WL#7816: InnoDB: Persist the "corrupted" flag in the data dictionary
Affects: Server-8.0 — Status: Complete — Priority: Medium
When InnoDB notices corruption in an index tree, it needs to flag it as corrupted, both in its internal data dictionary cache and in persistent storage. Because Global Data Dictionary is "above" the storage engine in the locking hierarchy, it would be tricky to initiate an update of DD tables from the storage engine. It could easily lead to deadlocks. Also, it could be tricky to propagate an error all the way up the stack, so that the upper layer would know to mark the DD object as corrupted. To persist the attribute, we will piggy-back on the InnoDB redo log, which can be written to even from low-level code and background threads, such as page I/O handlers.

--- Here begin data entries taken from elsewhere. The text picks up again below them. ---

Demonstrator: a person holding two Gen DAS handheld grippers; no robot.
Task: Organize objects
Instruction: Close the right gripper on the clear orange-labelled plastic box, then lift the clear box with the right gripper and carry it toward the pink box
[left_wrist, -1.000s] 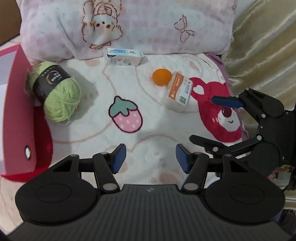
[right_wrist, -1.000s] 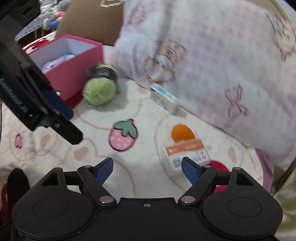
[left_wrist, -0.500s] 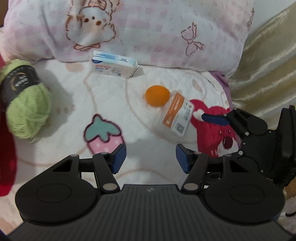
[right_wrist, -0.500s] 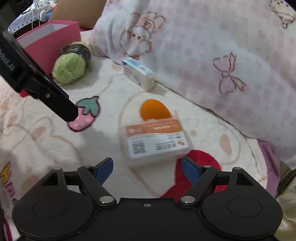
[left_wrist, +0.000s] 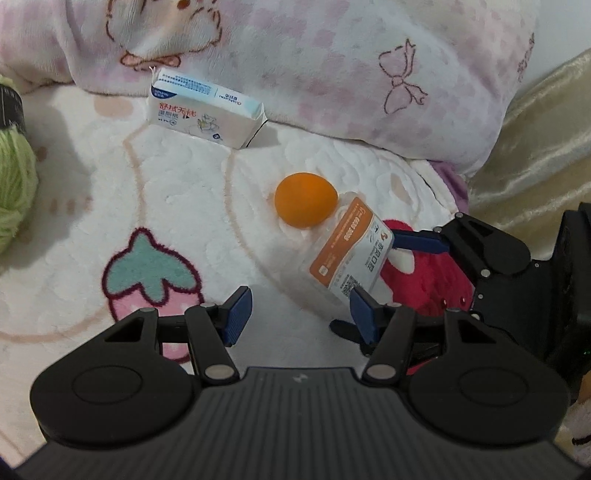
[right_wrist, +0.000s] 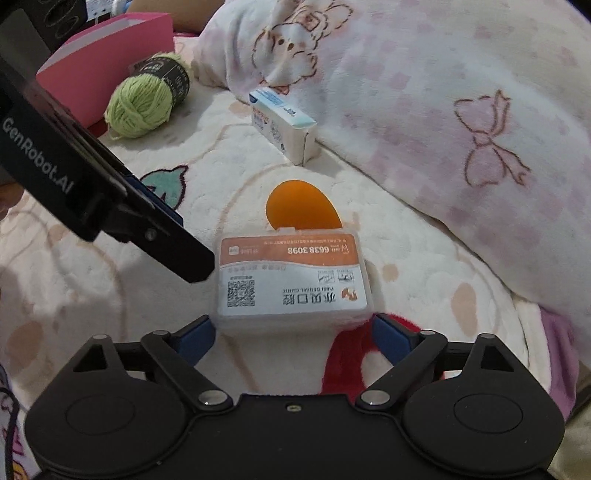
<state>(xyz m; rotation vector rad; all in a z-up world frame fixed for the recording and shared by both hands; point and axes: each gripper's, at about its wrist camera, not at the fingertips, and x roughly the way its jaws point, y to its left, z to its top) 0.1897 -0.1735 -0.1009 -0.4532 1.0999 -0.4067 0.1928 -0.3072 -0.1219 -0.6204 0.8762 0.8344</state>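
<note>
in the left wrist view, the left gripper sits at the bottom centre with its blue pads partly apart and nothing between them, above the cream fleece blanket with its strawberry print. compared with a second ago the whole scene has slid toward the lens: the clear plastic box with the orange-and-white label and the orange ball touching its upper end, small at centre right earlier, now lie large just right of centre, the light green yarn ball has drifted out to the left edge, and the white-and-blue paper carton rests against the pink-checked pillow in the upper left. the right gripper has come in from the right edge, its upper blue finger now at the box's right side. in the right wrist view, the labelled box fills the lower centre, where earlier it was a small thing further up, and the orange ball peeks out behind it. the right gripper has just been opening its jaws to their widest; the pads now flank the box's near end without pressing on it, so nothing is held yet. the left gripper's black body crosses the left side, its tip just beside the box's left edge. the pink storage box waits in the upper left, beside the yarn. the change reads as a finished approach: the box seems the next item to be picked up, and closing on it looks like the step due.
</note>
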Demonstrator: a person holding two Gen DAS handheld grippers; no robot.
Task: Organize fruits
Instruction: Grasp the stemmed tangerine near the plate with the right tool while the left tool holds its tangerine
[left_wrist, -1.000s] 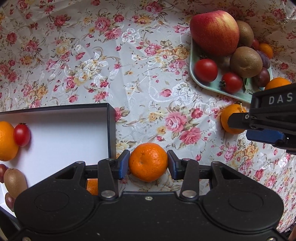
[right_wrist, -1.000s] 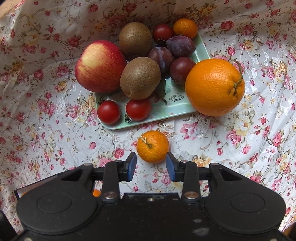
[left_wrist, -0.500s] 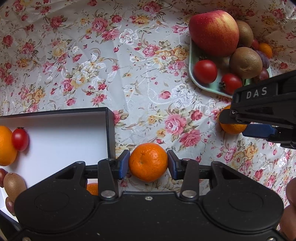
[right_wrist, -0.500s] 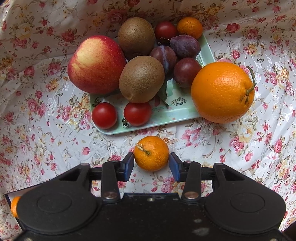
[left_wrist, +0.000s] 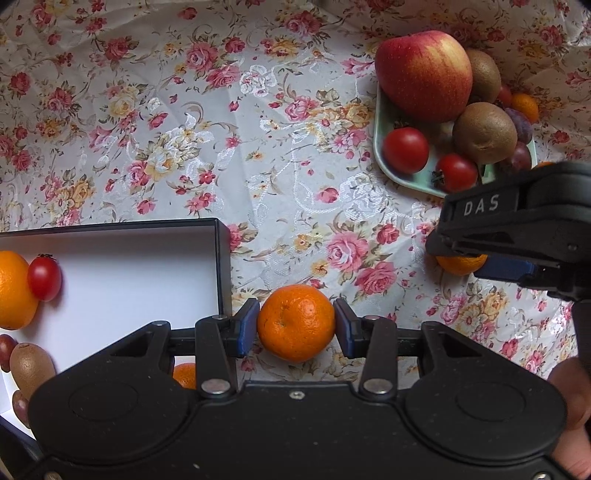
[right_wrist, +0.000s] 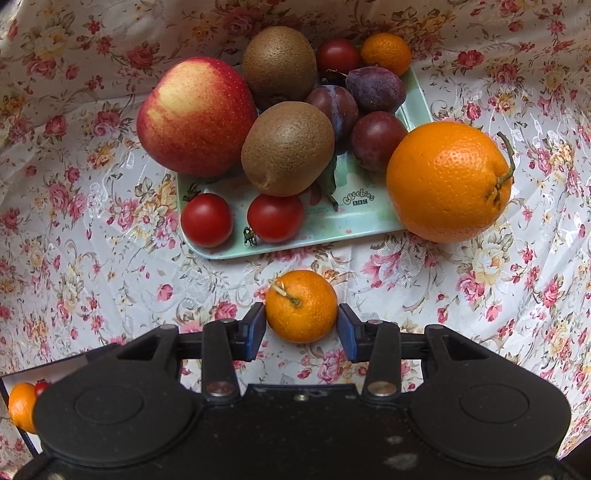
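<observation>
Both hand-held grippers around mandarins

Since a second ago my right hand-held gripper (right_wrist: 301, 328) has slid forward, so the small orange stemmed mandarin (right_wrist: 301, 305) now sits between its blue pads rather than ahead of them. I cannot tell whether the pads press it; a thin gap shows on the right side, and the fruit rests on the floral-cloth surface (right_wrist: 92, 258) just in front of the pale green tray (right_wrist: 332, 236).

My left hand-held gripper (left_wrist: 295, 328) holds level and low, clamped on a round orange mandarin (left_wrist: 295, 322) just right of the black box with a white floor (left_wrist: 147, 280). From the left view, the right gripper body hides most of the stemmed mandarin, showing only an orange sliver. The big orange beside the tray (right_wrist: 448, 182) is almost wholly covered there too. A fingertip (left_wrist: 570, 402) is cut off at the right edge.
</observation>
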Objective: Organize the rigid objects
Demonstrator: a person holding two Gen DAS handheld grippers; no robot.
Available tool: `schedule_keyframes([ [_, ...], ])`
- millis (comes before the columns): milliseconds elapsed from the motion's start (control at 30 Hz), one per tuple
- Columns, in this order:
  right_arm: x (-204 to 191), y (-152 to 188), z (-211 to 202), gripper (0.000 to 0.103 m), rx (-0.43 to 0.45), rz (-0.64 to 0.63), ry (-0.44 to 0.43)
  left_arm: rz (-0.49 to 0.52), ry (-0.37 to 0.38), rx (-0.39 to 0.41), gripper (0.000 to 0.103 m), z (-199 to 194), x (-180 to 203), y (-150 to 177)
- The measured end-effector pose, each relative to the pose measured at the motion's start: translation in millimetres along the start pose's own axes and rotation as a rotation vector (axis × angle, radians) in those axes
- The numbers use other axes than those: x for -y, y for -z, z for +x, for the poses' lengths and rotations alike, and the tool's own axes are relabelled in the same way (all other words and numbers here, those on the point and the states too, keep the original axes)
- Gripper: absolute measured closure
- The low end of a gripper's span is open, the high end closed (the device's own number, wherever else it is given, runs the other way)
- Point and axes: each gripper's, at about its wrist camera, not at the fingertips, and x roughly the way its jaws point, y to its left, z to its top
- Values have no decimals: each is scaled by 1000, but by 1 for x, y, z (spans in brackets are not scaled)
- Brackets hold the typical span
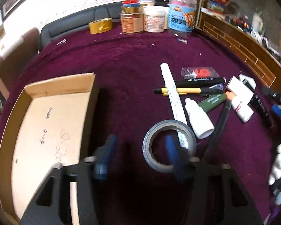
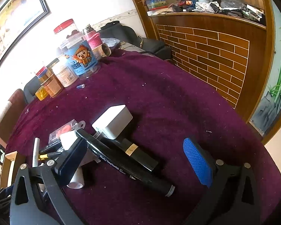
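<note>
A grey tape roll (image 1: 189, 133) lies flat on the purple cloth, resting on one end of a white ruler (image 1: 168, 86). My left gripper (image 1: 140, 138) is open and blurred: its right finger reaches into the roll's hole and its left finger stands clear of the roll's left wall. An open cardboard box (image 1: 15, 112) lies to the left. A white bottle (image 1: 198, 120), pens and markers are heaped to the right. My right gripper (image 2: 134, 144) is open over a black marker (image 2: 133, 168) and a black tube with a gold band (image 2: 140, 153). A white charger (image 2: 114, 121) lies just beyond.
Jars (image 1: 151, 21) and a gold tape roll (image 1: 101, 25) stand at the table's far edge. A wooden brick-pattern counter (image 2: 215, 52) rises to the right. A small clear case with red pieces (image 1: 200, 72) lies past the pens.
</note>
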Motion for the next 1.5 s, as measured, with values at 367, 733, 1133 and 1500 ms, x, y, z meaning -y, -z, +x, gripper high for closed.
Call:
schedule_keyframes([
  [367, 1, 0, 1, 0, -10, 9, 2, -10, 39, -18, 76, 9, 10, 2],
  [733, 1, 0, 3, 0, -20, 13, 18, 45, -14, 14, 93, -6, 24, 18],
  [1133, 5, 1, 4, 0, -28, 34, 41, 36, -29, 73, 95, -42, 18, 26],
  [1500, 18, 0, 12, 0, -74, 98, 51, -20, -10, 110, 95, -69, -2, 41],
])
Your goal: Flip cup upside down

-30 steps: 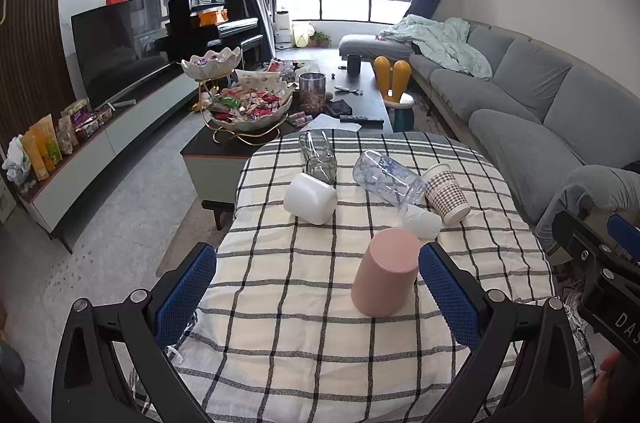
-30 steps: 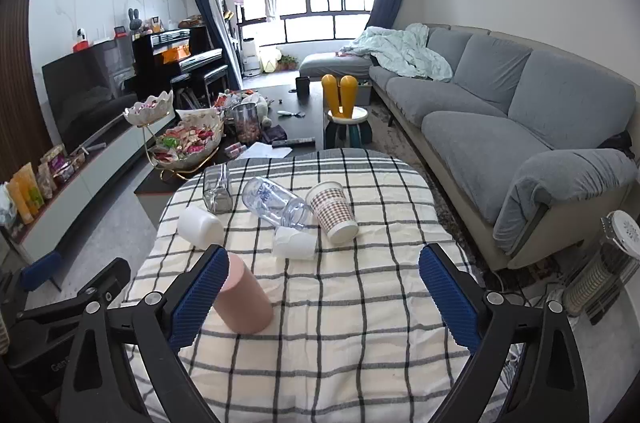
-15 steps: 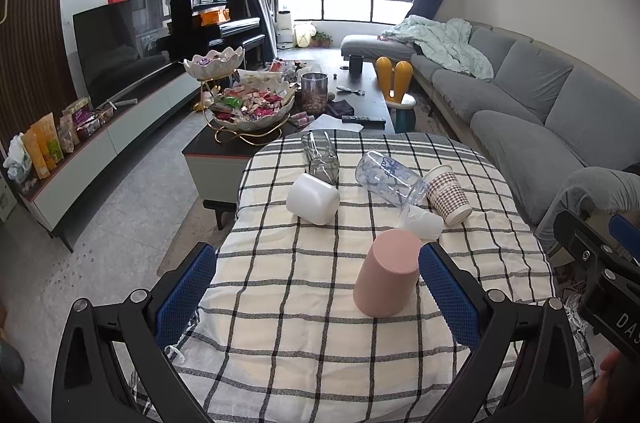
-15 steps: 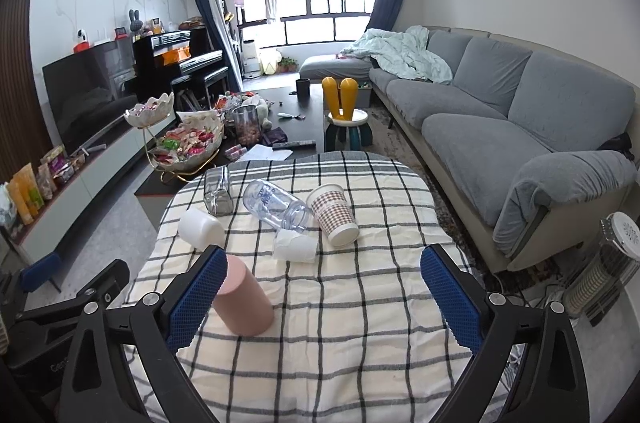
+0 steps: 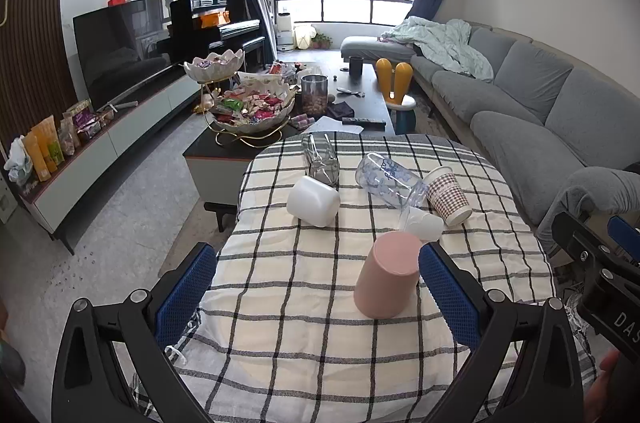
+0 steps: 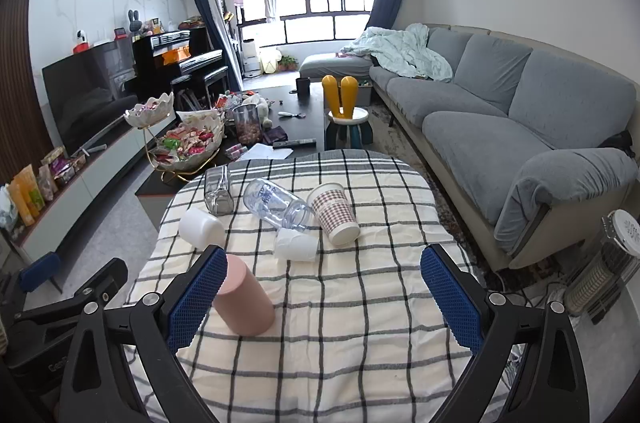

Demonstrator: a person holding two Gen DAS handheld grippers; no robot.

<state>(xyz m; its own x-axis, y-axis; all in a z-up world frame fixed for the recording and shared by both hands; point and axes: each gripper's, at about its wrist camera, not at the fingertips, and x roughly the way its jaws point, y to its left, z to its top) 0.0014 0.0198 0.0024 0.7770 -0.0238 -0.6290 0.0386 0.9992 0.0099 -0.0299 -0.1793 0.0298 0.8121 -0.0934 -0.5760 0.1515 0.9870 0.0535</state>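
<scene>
The pink cup is standing mouth-down on the checked cloth, closed base up, long axis near vertical and leaning a touch in both views. It is sitting just inside the left gripper's right finger, untouched, fingers spread wide. The right gripper is also gaping, the cup poking out beside its left finger. Beyond the fingertips, other cups are lying on their sides: a white one, a clear bottle, a plaid paper cup, a small white cup.
</scene>
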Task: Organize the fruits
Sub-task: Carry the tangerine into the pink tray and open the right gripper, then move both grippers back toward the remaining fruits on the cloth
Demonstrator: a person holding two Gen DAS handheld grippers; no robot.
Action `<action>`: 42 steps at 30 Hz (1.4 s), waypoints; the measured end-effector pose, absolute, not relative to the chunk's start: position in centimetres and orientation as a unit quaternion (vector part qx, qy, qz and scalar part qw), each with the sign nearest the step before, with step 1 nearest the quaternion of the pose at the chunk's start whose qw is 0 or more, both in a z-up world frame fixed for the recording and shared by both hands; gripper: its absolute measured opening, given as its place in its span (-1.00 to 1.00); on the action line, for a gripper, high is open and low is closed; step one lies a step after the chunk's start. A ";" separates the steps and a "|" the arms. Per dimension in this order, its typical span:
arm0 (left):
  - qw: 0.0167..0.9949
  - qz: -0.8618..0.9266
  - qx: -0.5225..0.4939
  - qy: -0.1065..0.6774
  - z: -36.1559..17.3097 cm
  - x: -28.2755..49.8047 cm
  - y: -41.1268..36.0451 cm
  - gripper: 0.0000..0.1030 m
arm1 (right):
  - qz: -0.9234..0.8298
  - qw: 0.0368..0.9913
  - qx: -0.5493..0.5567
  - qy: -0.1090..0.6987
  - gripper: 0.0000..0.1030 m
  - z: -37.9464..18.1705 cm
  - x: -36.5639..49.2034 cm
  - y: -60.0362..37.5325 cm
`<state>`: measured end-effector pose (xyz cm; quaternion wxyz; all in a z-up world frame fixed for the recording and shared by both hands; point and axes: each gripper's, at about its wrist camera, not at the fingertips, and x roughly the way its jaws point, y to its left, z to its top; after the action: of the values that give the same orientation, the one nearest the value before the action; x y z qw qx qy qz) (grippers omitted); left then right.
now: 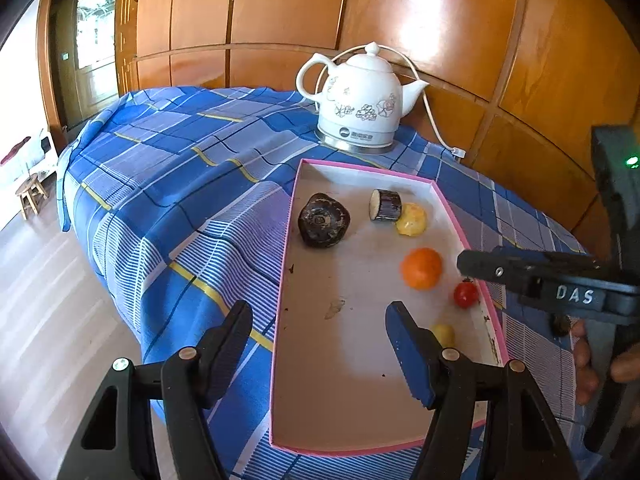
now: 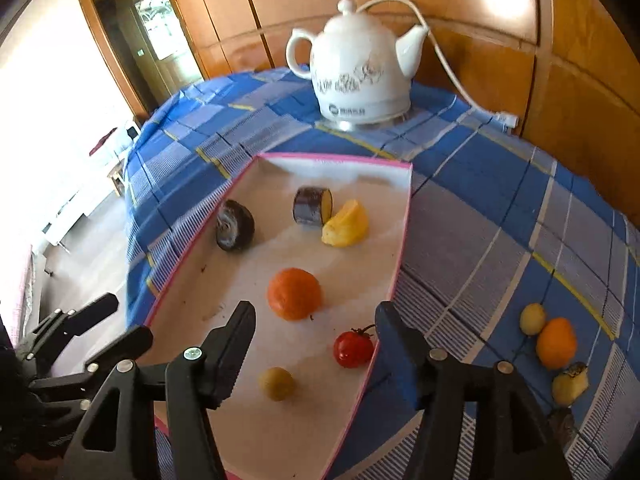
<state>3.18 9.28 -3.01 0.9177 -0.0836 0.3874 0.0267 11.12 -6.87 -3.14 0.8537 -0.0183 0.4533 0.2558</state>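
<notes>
1. Pink-rimmed and shallow, the white tray (image 2: 400, 240) lay on the table and carried the sorted fruit: a dark round fruit (image 2: 235, 225) by its left wall, a purple slice (image 2: 312, 206) touching a yellow wedge (image 2: 346, 220) toward the far end, an orange (image 2: 295, 293) mid-tray, a red tomato (image 2: 353, 349) against the right wall and a small yellow-green fruit (image 2: 277, 383) nearest the cameras.
2. The right gripper (image 2: 316, 356) hung over the tray's near end with its fingers spread and nothing between them; the tomato sat just inside its right finger, so a drop-off looked freshly done.
3. The left gripper (image 1: 320, 344) straddled the tray's left rim, fingers also spread and empty.
4. Three pieces lay on the cloth well right of the tray: a small yellow fruit (image 2: 532, 319), a second orange (image 2: 556, 342) and a cut yellow piece (image 2: 570, 384). The next move probably called for swinging the right gripper out over them.
5. Blue plaid cloth (image 1: 180, 184) covered the table; a white kettle (image 1: 360, 100) stood at its far edge before wooden panelling (image 1: 280, 8), with a doorway at left.
</notes>
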 end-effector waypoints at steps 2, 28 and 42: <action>0.919 0.026 -0.079 0.385 -2.8 3.1 9.1 0.35 | 0.253 0.857 -0.014 0.449 0.22 -2.6 10.7 -7.4; 0.927 0.000 -0.041 0.374 -1.7 2.4 6.2 0.36 | 0.188 0.878 -0.075 0.433 0.22 -1.6 4.5 -16.9; 0.928 -0.016 -0.017 0.371 -1.4 2.2 4.2 0.36 | 0.112 0.893 -0.069 0.430 0.22 -0.3 5.1 -24.9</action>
<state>2.18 4.20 -1.35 0.9282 -0.0167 0.3715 -0.0161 5.10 -24.93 -0.30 0.8933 -0.0690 0.4298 0.1121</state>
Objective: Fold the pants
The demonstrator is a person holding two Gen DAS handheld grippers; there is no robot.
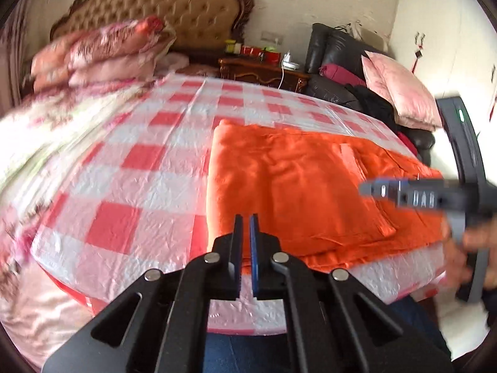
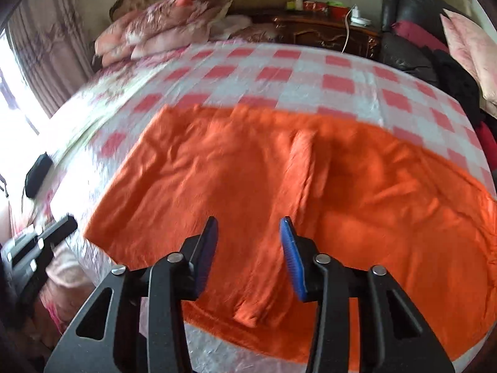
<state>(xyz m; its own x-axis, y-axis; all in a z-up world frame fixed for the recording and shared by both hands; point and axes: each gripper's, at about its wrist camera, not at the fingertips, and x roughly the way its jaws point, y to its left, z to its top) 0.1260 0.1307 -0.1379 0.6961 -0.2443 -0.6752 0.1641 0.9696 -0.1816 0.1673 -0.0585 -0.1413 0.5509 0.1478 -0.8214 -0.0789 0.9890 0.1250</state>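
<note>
The orange pants lie folded into a broad rectangle on the bed, on top of a red-and-white checked plastic sheet, close to the near edge where the person stands. A pocket flap shows on the top layer and a narrower folded strip runs toward the front edge.

The left hand-held gripper hangs over the bed's near edge, just left of the pants' lower left corner, with its 2 blue pads pressed together and nothing between them. The right hand-held gripper hovers above the middle of the pants with its jaws spread apart, also holding nothing; no cloth is between the pads. From the left wrist view it appears at the right, blurred, over the right part of the garment.

Both views are smeared, so I judge the hands are moving quickly. The risks from here look like these: the plastic sheet is slick and crinkled, so a pinch that bites too deep could catch the sheet along with the cloth and drag the whole stack. Grabbing only the top layer would peel the fold open. The pants sit near the bed's edge, so a pull toward the person could slide them off. With the left jaws pressed together, they must open before any grasp, or they will just push and wrinkle the corner.
</note>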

FR1: We will write a redo log but not write back to DD tables when we find an index is corrupted. By this way, we can record a corrupted index nearly anytime and anywhere. The redo log would be flushed right after the mtr commits. FR2: We will introduce an engine-private system table, which would be called 'DD buffer table' later to store the corruption bits of indexes before every checkpoint. We should make sure the same corruption bit would not be written to this table over and over. FR3: During recovery, we will read the corruption bits from both redo logs and DD buffer table, and merge the results to mark the in-memory table and index objects. FR4: The data will be written to DD tables. The write-back is supposed to happen when: 1) Slow shutdown (shutdown after SET GLOBAL innodb_fast_shutdown=0) 2) EXPORT TABLESPACE WL#7816 will only write data to the redo log and the DD buffer table.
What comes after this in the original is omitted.